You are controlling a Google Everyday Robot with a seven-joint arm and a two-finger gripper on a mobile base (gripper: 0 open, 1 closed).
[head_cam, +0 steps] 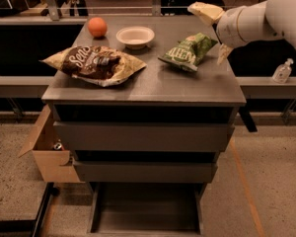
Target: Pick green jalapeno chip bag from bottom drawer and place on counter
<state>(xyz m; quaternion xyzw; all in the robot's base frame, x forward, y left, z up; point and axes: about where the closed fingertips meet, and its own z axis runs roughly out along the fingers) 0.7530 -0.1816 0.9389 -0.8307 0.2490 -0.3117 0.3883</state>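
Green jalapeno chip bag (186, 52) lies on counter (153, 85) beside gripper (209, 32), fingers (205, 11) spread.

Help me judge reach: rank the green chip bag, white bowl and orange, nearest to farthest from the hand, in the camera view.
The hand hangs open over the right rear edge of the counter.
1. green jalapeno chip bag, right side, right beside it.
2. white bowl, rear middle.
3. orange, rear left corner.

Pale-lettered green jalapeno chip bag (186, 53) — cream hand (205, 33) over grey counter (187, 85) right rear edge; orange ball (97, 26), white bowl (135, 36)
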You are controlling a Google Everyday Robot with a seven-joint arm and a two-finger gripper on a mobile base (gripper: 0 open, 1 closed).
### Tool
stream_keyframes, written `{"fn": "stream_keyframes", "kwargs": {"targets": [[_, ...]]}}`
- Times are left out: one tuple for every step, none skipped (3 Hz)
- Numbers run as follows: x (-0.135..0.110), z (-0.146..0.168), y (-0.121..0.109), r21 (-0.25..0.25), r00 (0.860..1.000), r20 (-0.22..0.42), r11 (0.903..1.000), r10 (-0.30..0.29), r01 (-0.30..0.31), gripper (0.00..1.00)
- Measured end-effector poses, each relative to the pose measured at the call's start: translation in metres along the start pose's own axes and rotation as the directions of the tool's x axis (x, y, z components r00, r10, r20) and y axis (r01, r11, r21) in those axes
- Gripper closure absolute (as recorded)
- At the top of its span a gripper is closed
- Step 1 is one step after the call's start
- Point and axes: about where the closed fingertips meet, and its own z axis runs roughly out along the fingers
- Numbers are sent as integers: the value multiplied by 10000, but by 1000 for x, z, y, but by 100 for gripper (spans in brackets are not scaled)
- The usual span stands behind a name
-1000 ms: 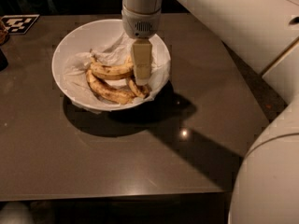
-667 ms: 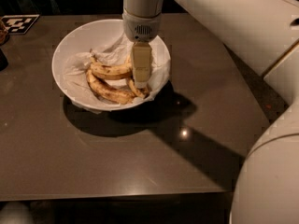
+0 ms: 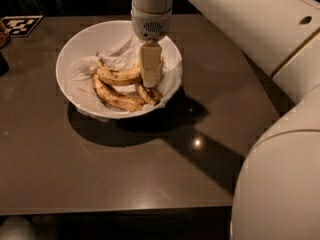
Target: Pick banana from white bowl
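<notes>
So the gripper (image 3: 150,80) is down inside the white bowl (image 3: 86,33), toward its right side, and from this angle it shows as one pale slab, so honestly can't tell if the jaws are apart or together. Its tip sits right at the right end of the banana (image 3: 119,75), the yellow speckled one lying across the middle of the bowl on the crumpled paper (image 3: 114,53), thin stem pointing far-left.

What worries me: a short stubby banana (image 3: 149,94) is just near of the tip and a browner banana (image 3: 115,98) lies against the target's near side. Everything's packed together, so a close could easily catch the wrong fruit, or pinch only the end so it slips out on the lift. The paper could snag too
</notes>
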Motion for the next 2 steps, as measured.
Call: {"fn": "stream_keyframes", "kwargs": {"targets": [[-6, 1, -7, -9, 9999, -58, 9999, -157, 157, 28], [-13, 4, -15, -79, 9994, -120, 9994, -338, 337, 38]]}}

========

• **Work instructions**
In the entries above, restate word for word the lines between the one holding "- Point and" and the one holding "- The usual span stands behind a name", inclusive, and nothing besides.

• **Exercise solution**
- Point and axes: about where the closed fingertips meet, and its own z axis runs roughly out along the fingers
- Numbers are sent as integers: the value multiplied by 10000, but by 1000 for x, z, y, but by 100 for gripper (spans in brackets are not scaled)
- The usual span stands behind a name

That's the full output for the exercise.